Sublett, In re

Decision Date08 March 1990
Docket NumberNo. 89-7300,89-7300
Parties22 Collier Bankr.Cas.2d 868, Bankr. L. Rep. P 73,279 In re Robert L. SUBLETT and Lenora A. Sublett, Debtors. EQUITABLE LIFE ASSURANCE SOCIETY, Plaintiff-Appellant, Cross-Appellee, v. Robert L. SUBLETT and Lenora A. Sublett, Defendants-Appellees, Cross-Appellants.
CourtU.S. Court of Appeals — Eleventh Circuit

Tazewell T. Shepard, Bell, Richardson & Sparkman, Huntsville, Ala., for plaintiff-appellant, cross-appellee.
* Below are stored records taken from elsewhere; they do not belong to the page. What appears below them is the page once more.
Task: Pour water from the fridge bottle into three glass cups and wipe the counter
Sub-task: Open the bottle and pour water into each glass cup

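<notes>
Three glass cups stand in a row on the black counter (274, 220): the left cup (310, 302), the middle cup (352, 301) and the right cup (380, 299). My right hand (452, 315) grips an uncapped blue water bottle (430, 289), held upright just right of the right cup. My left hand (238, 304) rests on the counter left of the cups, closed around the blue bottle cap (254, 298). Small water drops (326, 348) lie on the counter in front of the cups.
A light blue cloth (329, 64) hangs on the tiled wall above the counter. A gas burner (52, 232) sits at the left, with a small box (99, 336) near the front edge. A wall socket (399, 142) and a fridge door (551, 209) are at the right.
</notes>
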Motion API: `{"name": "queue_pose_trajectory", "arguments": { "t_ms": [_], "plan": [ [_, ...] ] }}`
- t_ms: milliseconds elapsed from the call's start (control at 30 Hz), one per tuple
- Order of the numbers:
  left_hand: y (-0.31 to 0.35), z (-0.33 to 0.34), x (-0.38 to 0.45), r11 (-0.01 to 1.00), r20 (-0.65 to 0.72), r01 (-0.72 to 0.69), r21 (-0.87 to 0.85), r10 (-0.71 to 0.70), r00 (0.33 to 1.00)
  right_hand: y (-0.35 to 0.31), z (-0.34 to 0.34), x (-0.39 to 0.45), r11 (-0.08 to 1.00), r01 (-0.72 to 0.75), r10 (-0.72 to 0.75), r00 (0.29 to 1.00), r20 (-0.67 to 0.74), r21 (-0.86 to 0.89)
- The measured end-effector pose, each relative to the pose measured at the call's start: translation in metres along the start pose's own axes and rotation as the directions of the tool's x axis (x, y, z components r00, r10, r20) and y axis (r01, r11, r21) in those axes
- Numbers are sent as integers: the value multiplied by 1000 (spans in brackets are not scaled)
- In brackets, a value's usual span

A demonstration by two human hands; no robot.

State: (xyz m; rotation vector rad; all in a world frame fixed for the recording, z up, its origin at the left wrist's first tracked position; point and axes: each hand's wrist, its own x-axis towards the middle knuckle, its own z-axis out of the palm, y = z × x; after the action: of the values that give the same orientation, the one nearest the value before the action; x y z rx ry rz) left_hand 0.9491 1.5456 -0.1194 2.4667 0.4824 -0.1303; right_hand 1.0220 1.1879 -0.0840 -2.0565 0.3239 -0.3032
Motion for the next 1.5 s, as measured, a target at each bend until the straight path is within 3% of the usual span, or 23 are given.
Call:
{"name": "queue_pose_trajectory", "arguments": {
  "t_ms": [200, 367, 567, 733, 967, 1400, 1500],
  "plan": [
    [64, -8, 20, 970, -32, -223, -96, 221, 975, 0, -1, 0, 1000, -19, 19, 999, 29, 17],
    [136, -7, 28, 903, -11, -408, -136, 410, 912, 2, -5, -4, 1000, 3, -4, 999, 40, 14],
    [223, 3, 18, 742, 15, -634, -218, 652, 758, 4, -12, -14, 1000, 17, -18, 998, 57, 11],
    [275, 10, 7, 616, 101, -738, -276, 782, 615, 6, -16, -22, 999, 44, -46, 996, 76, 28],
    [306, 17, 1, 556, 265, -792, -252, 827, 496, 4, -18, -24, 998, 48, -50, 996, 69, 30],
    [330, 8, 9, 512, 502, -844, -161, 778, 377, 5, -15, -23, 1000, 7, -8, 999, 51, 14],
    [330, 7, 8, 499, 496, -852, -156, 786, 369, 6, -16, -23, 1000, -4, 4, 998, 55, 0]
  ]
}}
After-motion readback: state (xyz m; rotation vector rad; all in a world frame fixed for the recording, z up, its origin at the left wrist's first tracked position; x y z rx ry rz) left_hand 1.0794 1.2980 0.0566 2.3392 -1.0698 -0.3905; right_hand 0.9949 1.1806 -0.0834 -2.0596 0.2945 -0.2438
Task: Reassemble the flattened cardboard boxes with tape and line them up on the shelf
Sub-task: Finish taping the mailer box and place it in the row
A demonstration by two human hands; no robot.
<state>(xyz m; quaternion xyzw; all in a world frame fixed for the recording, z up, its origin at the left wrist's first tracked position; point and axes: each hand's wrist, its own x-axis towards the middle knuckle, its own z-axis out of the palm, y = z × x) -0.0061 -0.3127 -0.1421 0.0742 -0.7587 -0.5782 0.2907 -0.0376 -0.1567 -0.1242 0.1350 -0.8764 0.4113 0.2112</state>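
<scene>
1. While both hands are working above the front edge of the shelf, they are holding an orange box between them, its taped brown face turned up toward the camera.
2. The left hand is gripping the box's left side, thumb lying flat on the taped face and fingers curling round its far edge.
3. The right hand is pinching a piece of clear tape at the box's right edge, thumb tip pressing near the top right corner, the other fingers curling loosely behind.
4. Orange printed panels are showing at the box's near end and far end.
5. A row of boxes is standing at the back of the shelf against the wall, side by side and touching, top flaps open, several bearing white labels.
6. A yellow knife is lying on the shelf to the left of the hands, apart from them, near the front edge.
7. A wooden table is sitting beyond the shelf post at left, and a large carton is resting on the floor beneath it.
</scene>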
John M. Heacock, Jr., Lanier, Ford, Shaver & Payne, Huntsville, Ala., for defendants-appellees, cross-appellants.

Appeals from the United States District Court for the Northern District of Alabama.

Before KRAVITCH and JOHNSON, Circuit Judges, and TUTTLE, Senior Circuit Judge.

JOHNSON, Circuit Judge:

Creditor, the Equitable Life Assurance Society ("Equitable"), appeals from the district court's denial of its claim for certain interest charges arising out of a loan made by Equitable to the debtors, Robert L. and Lenora A. Sublett ("the Subletts"), in this proceeding under Chapter 11 of the Bankruptcy Code of 1978, 11 U.S.C.A. Secs. 1101-1174 (West 1979 & Supp.1989). The Subletts cross-appeal from the district court's grant of Equitable's claim for certain interest charges on Equitable's attorney's fees.

I. STATEMENT OF THE CASE

The Subletts operate a family farm in Madison County, Alabama. On February 16, 1978, they borrowed $765,000 from Equitable and executed a promissory note for that amount payable in 20 annual installments from January 1, 1979 to January 1, 1998, with the remaining principal balance due on January 1, 1999. The promissory note provided that each installment would consist of $23,000 principal and 9% interest on the outstanding principal debt. The note was secured by a perfected, first-lien mortgage on the Subletts' land. The Subletts paid the first five installments on the loan; on June 6, 1983, however, they filed a voluntary Chapter 11 petition and thereafter ceased making regular annual payments. They continue, however, to operate the farm as debtors-in-possession.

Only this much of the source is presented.